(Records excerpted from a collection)
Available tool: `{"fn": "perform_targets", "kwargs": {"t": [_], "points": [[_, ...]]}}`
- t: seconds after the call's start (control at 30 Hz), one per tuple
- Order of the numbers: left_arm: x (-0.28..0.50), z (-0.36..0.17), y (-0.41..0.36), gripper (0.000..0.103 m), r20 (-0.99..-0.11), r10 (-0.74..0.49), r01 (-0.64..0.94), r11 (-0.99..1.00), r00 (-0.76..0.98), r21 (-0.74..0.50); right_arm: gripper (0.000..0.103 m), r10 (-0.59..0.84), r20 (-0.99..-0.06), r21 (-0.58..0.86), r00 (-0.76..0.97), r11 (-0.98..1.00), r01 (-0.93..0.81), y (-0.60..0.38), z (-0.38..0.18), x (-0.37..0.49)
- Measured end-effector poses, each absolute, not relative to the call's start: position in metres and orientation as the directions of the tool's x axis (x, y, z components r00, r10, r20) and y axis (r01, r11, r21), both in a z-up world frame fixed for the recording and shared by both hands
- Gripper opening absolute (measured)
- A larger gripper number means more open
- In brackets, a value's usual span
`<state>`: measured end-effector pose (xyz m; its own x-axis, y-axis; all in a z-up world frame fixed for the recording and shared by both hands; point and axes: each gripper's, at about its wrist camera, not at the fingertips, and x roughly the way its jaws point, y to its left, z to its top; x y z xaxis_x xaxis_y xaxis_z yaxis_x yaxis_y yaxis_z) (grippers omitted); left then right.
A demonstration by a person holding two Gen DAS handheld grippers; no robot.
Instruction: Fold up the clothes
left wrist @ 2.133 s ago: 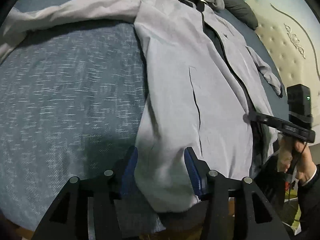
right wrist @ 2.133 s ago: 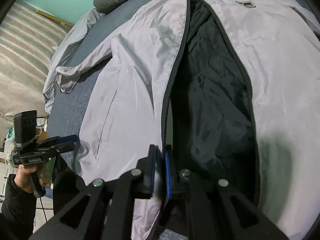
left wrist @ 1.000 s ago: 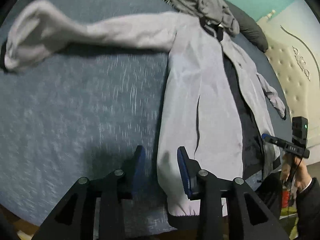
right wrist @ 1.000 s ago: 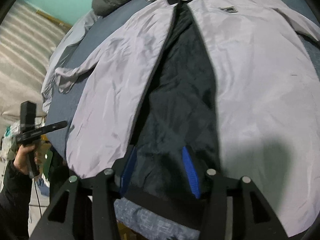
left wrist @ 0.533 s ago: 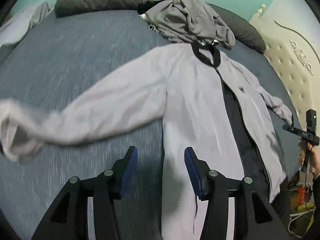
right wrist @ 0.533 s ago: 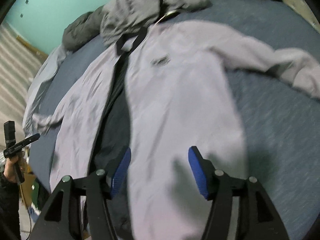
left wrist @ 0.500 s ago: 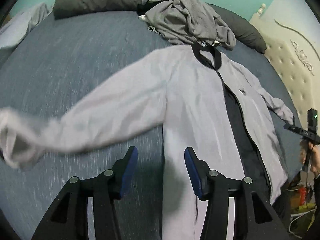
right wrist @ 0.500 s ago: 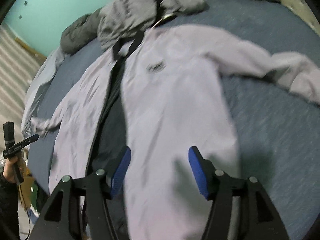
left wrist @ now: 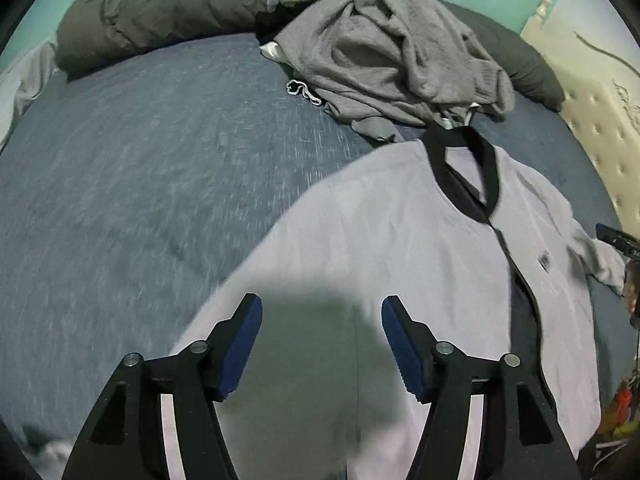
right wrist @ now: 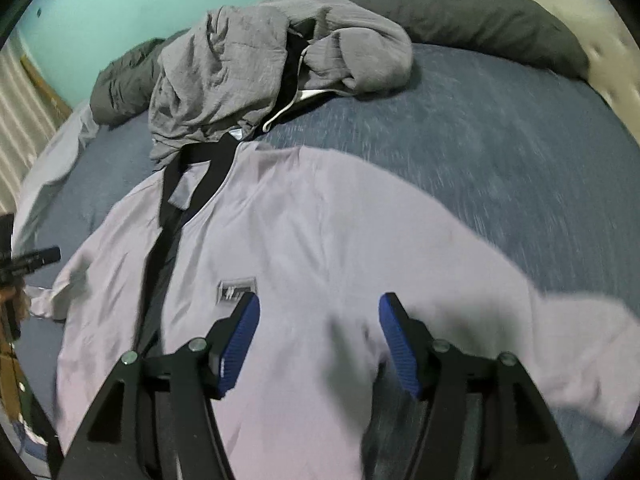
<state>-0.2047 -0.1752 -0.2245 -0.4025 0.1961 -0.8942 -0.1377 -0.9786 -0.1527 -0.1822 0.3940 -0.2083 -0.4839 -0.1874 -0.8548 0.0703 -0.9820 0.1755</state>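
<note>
Left wrist view: left gripper (left wrist: 321, 334) over the pale grey jacket (left wrist: 400, 248), blue-padded fingers (left wrist: 240, 344) spread wide apart, nothing between them but the jacket's shadowed front below. Jacket spread face up on the blue bed cover (left wrist: 120, 184), black collar (left wrist: 464, 168) pointing away toward a heap of crumpled grey clothes (left wrist: 392, 52), front partly open along the dark zip line. Dark grey pillow (left wrist: 160, 12) at the far edge, cream tufted headboard (left wrist: 600, 120) to the right. Right wrist view: right gripper (right wrist: 319, 334) likewise above the jacket (right wrist: 320, 248), fingers (right wrist: 398, 344) wide apart and empty, small chest badge (right wrist: 237, 289) just beyond the left pad, one sleeve (right wrist: 560, 340) trailing off to the right over the bed cover (right wrist: 500, 128). Grey clothes heap (right wrist: 248, 64) touching the collar (right wrist: 188, 176).
</note>
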Motion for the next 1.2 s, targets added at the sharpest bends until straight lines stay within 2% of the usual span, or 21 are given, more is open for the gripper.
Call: {"fn": "perform_targets", "kwargs": {"t": [0.27, 0.57, 0.63, 0.67, 0.7, 0.73, 0.77, 0.8, 0.83, 0.9, 1.2], "points": [[-0.269, -0.259, -0.159, 0.066, -0.912, 0.138, -0.16, -0.984, -0.386, -0.081, 0.074, -0.173, -0.874, 0.1, -0.455, -0.978, 0.181, 0.363, -0.234, -0.266], [-0.294, -0.285, -0.156, 0.066, -0.919, 0.145, -0.208, -0.976, -0.367, -0.071, 0.074, -0.021, -0.889, -0.101, -0.458, -0.965, 0.241, 0.343, -0.268, -0.324], [-0.295, -0.288, -0.156, 0.065, -0.916, 0.151, -0.218, -0.973, -0.371, -0.072, 0.067, 0.005, -0.895, -0.126, -0.446, -0.962, 0.242, 0.343, -0.278, -0.332], [-0.295, -0.289, -0.155, 0.06, -0.914, 0.156, -0.224, -0.972, -0.373, -0.074, 0.054, 0.018, -0.898, -0.138, -0.441, -0.96, 0.243, 0.344, -0.282, -0.336], [-0.295, -0.29, -0.154, 0.056, -0.913, 0.166, -0.229, -0.97, -0.374, -0.082, 0.045, 0.018, -0.9, -0.136, -0.434, -0.961, 0.242, 0.345, -0.287, -0.338], [-0.295, -0.29, -0.153, 0.046, -0.911, 0.174, -0.237, -0.968, -0.374, -0.087, 0.043, 0.016, -0.903, -0.132, -0.428, -0.962, 0.241, 0.347, -0.291, -0.339], [-0.294, -0.29, -0.15, 0.035, -0.909, 0.178, -0.247, -0.965, -0.377, -0.087, 0.036, 0.015, -0.906, -0.127, -0.422, -0.962, 0.24, 0.348, -0.295, -0.341], [-0.293, -0.29, -0.148, 0.029, -0.908, 0.178, -0.257, -0.963, -0.379, -0.081, 0.019, 0.014, -0.908, -0.126, -0.42, -0.962, 0.241, 0.349, -0.298, -0.341], [-0.292, -0.289, -0.144, 0.016, -0.908, 0.172, -0.268, -0.961, -0.382, -0.07, 0.016, 0.012, -0.908, -0.125, -0.42, -0.963, 0.241, 0.35, -0.3, -0.34], [-0.29, -0.287, -0.138, 0.008, -0.908, 0.163, -0.286, -0.957, -0.387, -0.05, 0.005, 0.012, -0.899, -0.126, -0.437, -0.965, 0.232, 0.352, -0.298, -0.338], [-0.291, -0.241, -0.142, 0.004, -0.841, 0.084, -0.21, -0.977, -0.534, 0.036, 0.002, 0.05, -0.826, -0.162, -0.561, -0.975, 0.152, 0.374, -0.252, -0.33]]}}
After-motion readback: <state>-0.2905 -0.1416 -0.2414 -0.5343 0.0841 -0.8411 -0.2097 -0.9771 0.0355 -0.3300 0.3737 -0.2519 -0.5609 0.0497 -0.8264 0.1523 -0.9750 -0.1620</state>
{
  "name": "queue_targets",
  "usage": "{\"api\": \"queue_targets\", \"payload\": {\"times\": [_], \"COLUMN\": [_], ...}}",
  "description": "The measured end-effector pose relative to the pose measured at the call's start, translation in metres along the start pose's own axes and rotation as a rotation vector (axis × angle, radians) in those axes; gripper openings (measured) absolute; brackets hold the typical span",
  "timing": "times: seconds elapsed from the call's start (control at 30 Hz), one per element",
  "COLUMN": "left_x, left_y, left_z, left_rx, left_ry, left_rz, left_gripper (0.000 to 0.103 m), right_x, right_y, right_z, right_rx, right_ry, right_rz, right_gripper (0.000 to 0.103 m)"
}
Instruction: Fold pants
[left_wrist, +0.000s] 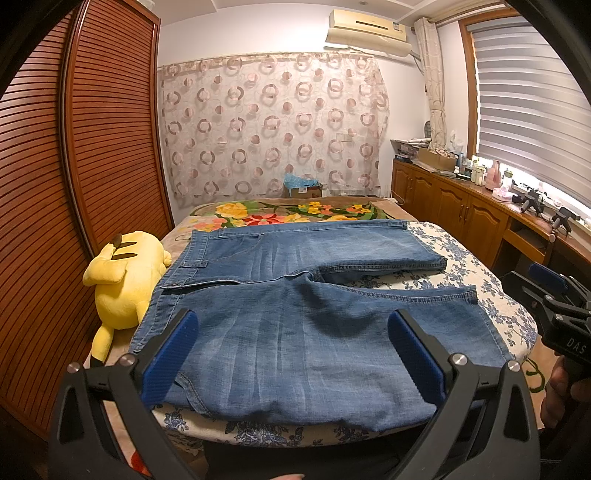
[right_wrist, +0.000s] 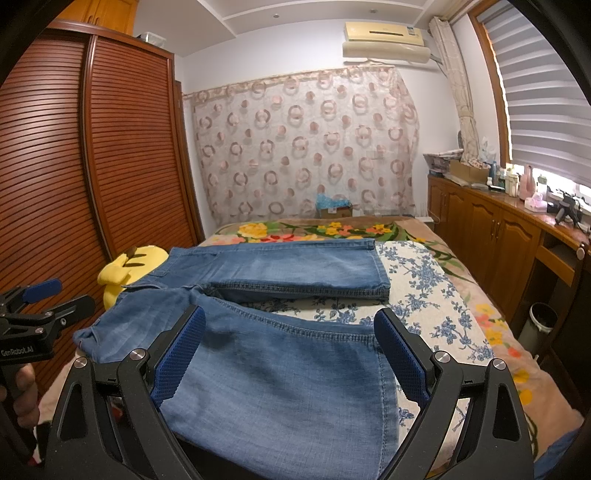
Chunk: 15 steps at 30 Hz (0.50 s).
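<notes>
We hold the left tool (left_wrist: 291, 354) and right tool (right_wrist: 290, 350) wide apart, empty, over the jeans (left_wrist: 295, 302) spread flat on the bed (left_wrist: 461, 254), legs splayed; pinching one denim layer would likely skew the fold.

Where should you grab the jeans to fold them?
Probably the near leg of the jeans, one tool at its hem, one near the waistband, coming from the near bed edge. It lies flat, legs spread, so it can flip onto the far leg.

Blue denim pants (left_wrist: 295, 295) flat, legs splayed
</notes>
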<state>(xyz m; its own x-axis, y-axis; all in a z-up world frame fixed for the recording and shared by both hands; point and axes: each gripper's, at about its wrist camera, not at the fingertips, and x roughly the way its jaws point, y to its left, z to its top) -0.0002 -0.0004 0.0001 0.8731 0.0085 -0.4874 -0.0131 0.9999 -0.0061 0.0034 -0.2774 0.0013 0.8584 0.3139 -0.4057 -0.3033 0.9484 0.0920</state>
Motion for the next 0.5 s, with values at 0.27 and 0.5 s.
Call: {"api": "queue_targets", "payload": {"times": [0.27,0.5], "left_x": [0.0003,0.0025], "left_y": [0.0004,-0.0061], "left_z": [0.0001,-0.0014], "left_rx": [0.002,0.011], "left_ry": [0.0,0.017], "left_rz": [-0.001,-0.012], "left_gripper": [0.103,0.103], "right_x": [-0.0005,-0.0007], "right_y": [0.0006,0.0021], "right_z": [-0.0001,0.0], "right_rx": [0.0,-0.002], "right_ry": [0.0,0.001], "right_rz": [0.0,-0.004], "right_gripper": [0.095,0.095]}}
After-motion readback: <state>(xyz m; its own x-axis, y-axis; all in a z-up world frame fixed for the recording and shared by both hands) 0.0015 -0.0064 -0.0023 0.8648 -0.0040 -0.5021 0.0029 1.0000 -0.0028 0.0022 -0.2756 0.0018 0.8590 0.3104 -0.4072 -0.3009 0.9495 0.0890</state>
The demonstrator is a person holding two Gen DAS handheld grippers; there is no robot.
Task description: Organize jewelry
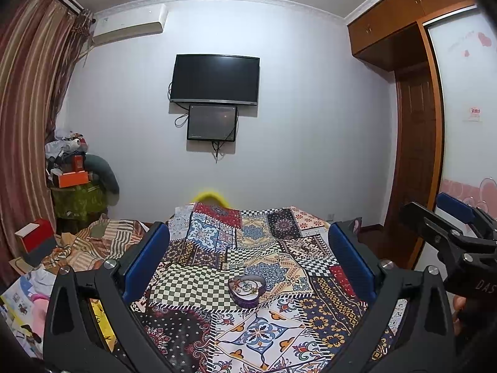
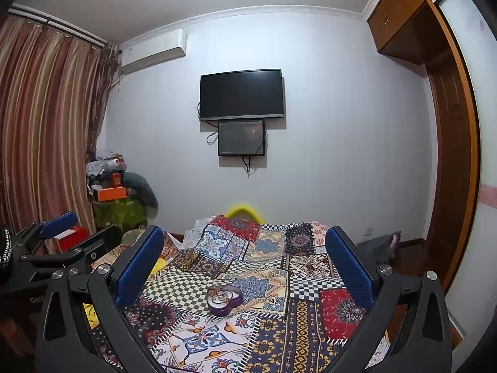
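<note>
A purple heart-shaped jewelry box (image 1: pixel 247 289) with a patterned lid sits closed on the patchwork cloth (image 1: pixel 254 338). It also shows in the right wrist view (image 2: pixel 224 299). My left gripper (image 1: pixel 248 258) is open and empty, held above the cloth with the box between and beyond its blue fingers (image 1: pixel 146 258). My right gripper (image 2: pixel 245 262) is open and empty, likewise over the box; it also shows at the right edge of the left wrist view (image 1: pixel 447 223). The left gripper appears at the left of the right wrist view (image 2: pixel 62 233). No loose jewelry shows.
A TV (image 1: pixel 215 79) and a small screen (image 1: pixel 212 123) hang on the far wall. Piled clutter and boxes (image 1: pixel 71 171) stand at the left by the curtain (image 1: pixel 28 108). A wooden wardrobe and door (image 1: pixel 416 155) are at the right. A yellow object (image 1: pixel 208 197) peeks behind the cloth.
</note>
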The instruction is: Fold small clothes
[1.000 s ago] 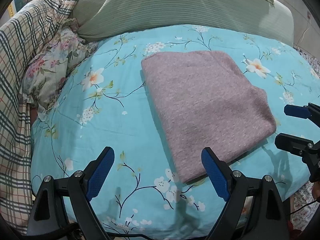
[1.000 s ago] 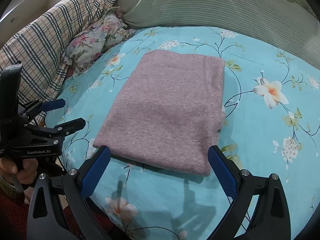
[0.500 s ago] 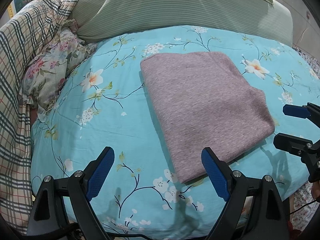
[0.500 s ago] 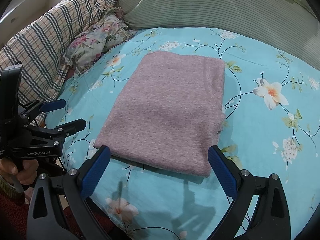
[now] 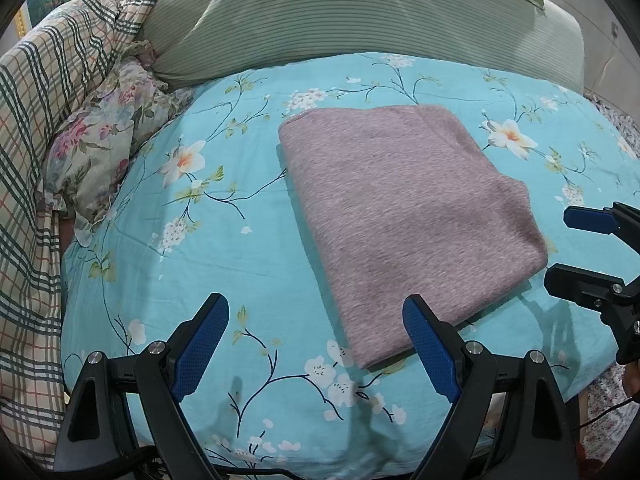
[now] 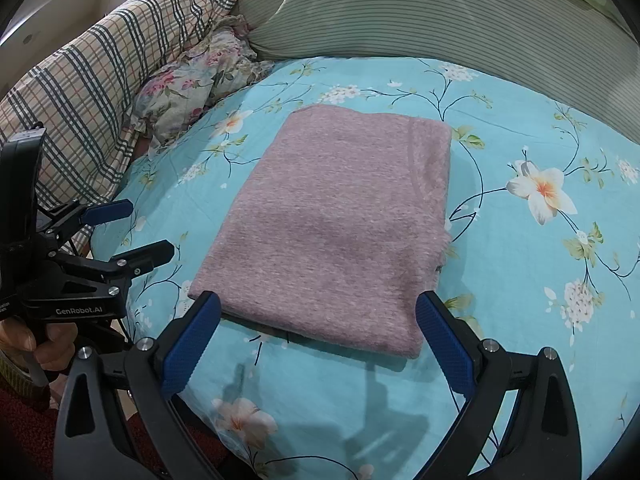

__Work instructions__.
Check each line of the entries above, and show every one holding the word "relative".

__Solution below__.
- Measured end-effector poses, each absolute, not relative to the call's start: position in metres and orientation as the directions of the tool's x axis (x, y, z components r00, r10, r20) and y axis (r01, r11, r21), both in a z-up world frame fixed for the recording and shared by both hands
  "description": "The measured end-effector pose relative to the pose measured at the call's start, translation in metres along the start pose's own axes and rotation as a rotation vector (axis × angle, radians) in those axes; gripper openings (measured) absolute; brackets hold the typical span",

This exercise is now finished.